Colloque «Un Québec fou de ses enfants» – Les parents québécois …

Ils ont plus d'argent qu'autrefois, mais manquent de temps pour leur famille. C'est l'insoluble dilemme auquel les parents québécois sont confrontés aujourd'hui, 20 ans après la publication du rapport du psychologue Camil Bouchard, qui s'intitulait Un Québec fou de ses enfants.

Les années qui ont suivi ce rapport, en 1990-1991, ont vu l'avènement des garderies à 5 $ par jour, puis à 7 $, les congés de maternité et de paternité prolongés. Et aujourd'hui, plus de 65 % des parents québécois se plaignent de manquer de temps, tandis que seulement un peu plus de 10 % se plaignent de manquer d'argent, selon un sondage présenté hier par Camil Bouchard. M. Bouchard participait hier à un colloque organisé par la Fondation Lucie et André Chagnon sur les vingt ans du rapport Un Québec fou de ses enfants.

Il ne s'agit pas pour autant de balayer le problème de la pauvreté. En fait, l'un des grands échecs des politiques familiales québécoises des dernières années est le fait que les services de garde à 7 $, et ceux offerts par les CPE en particulier, n'atteignent pas toujours les enfants issus de milieux défavorisés.

Depuis 1997, les services de garde ont en effet intensément offert leurs services aux mères qui sont sur le marché du travail, ajoute M. Bouchard. Avec pour effet, par exemple, que les services de CPE sont peu développés en milieu défavorisé. Certaines mères recevant l'aide sociale n'ont d'ailleurs pas l'argent pour profiter des services de garde à 7 $ par jour. «Dans certaines cultures, il est aussi mal vu pour une mère de se séparer de ses enfants», disait hier le Dr Richard Lessard, directeur de la santé publique de Montréal.

«Il arrive que des gens me parlent de mères qui envoient leurs enfants à la garderie même si elles ne travaillent pas, dit Camil Bouchard. Eh bien moi, je dis tant mieux.»

Car les enfants qui ne fréquentent pas du tout la garderie avant l'entrée à l'école ont souvent des retards en matière de stimulation lorsqu'ils entrent à l'école. «Ils vivent aussi une différence culturelle», ajoute pour sa part le Dr Lessard.

L'économiste Pierre Fortin, quant à lui, a démontré que le niveau de vie des Québécois avait considérablement augmenté au Québec depuis vingt ans et que l'écart était resté stationnaire entre les pauvres et les riches. Ce revenu a augmenté de 24 % pour toutes les familles québécoises, de 1996 à 2009, de 30 % pour les familles biparentales et de 63 % pour les familles monoparentales, dit-il.

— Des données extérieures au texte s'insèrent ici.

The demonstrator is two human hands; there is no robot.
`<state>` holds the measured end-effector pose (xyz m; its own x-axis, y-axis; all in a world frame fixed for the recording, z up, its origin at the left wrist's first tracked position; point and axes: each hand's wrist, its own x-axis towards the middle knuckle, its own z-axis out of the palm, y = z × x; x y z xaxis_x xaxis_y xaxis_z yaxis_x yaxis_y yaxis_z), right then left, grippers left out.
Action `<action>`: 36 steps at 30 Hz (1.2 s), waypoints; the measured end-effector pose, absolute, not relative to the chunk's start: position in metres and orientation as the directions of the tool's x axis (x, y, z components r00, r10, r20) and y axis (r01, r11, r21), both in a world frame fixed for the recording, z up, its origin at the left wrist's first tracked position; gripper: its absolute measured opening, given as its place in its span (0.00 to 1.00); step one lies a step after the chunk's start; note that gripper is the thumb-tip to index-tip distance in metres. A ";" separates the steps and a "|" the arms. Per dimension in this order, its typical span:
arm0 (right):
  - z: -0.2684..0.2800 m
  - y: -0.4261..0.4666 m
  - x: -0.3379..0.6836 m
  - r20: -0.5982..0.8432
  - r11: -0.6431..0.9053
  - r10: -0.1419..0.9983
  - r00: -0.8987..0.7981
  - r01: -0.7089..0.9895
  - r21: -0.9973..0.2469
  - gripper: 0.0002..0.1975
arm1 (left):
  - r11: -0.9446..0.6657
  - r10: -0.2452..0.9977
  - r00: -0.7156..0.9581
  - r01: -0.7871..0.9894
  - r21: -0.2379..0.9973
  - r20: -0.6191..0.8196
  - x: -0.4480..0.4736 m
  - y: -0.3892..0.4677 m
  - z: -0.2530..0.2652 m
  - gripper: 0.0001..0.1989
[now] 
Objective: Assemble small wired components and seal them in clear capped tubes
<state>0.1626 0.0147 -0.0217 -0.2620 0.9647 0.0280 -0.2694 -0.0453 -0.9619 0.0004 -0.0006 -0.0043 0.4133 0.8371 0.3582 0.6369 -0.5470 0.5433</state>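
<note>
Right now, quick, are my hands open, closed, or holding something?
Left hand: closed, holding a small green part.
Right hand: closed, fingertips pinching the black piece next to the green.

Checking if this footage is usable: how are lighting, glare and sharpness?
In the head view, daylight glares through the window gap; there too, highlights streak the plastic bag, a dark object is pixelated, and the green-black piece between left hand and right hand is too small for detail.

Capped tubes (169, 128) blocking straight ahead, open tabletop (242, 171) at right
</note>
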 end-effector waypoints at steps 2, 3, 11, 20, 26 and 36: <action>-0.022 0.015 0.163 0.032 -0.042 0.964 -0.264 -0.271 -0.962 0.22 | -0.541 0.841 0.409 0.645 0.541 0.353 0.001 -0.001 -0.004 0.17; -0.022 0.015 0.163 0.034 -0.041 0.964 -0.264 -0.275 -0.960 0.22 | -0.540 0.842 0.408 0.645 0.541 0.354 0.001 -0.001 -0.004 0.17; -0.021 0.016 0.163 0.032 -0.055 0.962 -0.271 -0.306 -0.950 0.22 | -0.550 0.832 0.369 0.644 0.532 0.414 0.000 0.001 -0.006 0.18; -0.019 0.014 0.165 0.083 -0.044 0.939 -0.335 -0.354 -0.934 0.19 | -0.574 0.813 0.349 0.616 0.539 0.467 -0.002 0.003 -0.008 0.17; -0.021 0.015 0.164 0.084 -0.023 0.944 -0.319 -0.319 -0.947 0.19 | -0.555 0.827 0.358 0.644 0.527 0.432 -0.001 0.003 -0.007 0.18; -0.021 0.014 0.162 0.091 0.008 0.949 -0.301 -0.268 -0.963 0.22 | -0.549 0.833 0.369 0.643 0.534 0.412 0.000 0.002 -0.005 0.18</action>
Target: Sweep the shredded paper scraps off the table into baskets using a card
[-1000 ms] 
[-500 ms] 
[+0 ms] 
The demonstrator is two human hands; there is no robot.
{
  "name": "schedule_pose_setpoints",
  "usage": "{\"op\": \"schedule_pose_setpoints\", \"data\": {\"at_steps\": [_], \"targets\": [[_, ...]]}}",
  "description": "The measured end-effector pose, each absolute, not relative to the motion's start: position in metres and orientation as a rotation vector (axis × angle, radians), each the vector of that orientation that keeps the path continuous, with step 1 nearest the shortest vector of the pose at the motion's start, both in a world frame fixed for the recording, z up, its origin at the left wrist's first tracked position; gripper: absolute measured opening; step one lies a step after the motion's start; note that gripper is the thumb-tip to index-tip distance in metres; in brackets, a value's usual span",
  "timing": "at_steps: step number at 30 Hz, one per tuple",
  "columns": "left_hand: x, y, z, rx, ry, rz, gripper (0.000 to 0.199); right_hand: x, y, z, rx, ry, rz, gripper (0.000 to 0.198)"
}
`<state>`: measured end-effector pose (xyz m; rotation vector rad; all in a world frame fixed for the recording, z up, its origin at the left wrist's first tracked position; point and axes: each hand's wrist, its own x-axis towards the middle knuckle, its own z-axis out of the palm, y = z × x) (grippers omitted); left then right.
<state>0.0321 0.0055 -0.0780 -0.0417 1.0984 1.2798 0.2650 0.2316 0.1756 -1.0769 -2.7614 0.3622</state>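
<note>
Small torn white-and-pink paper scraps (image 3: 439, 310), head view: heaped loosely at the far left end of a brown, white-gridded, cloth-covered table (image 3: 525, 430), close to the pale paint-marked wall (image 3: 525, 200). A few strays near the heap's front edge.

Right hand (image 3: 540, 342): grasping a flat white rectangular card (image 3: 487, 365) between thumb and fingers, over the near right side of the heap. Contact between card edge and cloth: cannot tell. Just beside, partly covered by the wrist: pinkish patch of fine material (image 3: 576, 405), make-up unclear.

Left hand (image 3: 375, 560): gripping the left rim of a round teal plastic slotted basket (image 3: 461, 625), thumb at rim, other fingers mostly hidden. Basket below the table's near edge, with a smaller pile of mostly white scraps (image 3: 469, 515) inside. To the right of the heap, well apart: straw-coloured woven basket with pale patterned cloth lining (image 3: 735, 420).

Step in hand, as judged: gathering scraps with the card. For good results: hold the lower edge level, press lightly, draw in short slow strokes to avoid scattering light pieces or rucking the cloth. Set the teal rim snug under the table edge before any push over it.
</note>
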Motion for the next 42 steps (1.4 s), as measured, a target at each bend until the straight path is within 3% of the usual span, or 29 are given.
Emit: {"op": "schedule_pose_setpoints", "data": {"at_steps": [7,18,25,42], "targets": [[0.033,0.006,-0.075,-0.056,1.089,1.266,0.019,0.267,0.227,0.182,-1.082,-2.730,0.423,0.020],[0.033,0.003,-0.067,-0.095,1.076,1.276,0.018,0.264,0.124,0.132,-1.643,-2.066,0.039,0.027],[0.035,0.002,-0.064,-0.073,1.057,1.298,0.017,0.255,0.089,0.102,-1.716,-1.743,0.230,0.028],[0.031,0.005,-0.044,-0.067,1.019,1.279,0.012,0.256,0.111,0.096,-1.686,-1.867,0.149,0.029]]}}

De son côté, le psychologue Richard Cloutier, de l'école de psychologie de l'Université de Montréal, a plutôt proposé la modération dans l'habitude d'envoyer les enfants à la garderie cinq jours sur sept, 355 jours sur 365. «Envoie-t-on les enfants à l'école dès leur naissance?», s'est-il demandé. Par ailleurs, Richard Cloutier maintient que la pauvreté, qu'elle soit matérielle ou psychologique, est l'ennemi numéro un du bien-être des enfants, et le profil de la clientèle de la direction de la protection de la jeunesse en témoigne, dit-il.

En matière de services à la famille, le Québec se situe en général au-dessus des États-Unis, et en deçà des pays scandinaves et des Pays-Bas.

Plus tôt dans la journée, la chercheuse Hélène Desrosiers, de l'Institut de la statistique du Québec, présentait quant à elle des données inquiétantes sur la détresse psychologique des jeunes. Ainsi, une étude de 1999 indiquait que 8 % des enfants de 9 ans avaient sérieusement pensé à se suicider durant l'année précédant l'enquête. En 2008, 12 % des enfants de 3 à 14 ans présentaient un niveau modéré ou sévère de difficultés socio-émotionnelles. Hélène Desrosiers travaille présentement notamment sur l'impact des ruptures familiales sur le bien-être des enfants.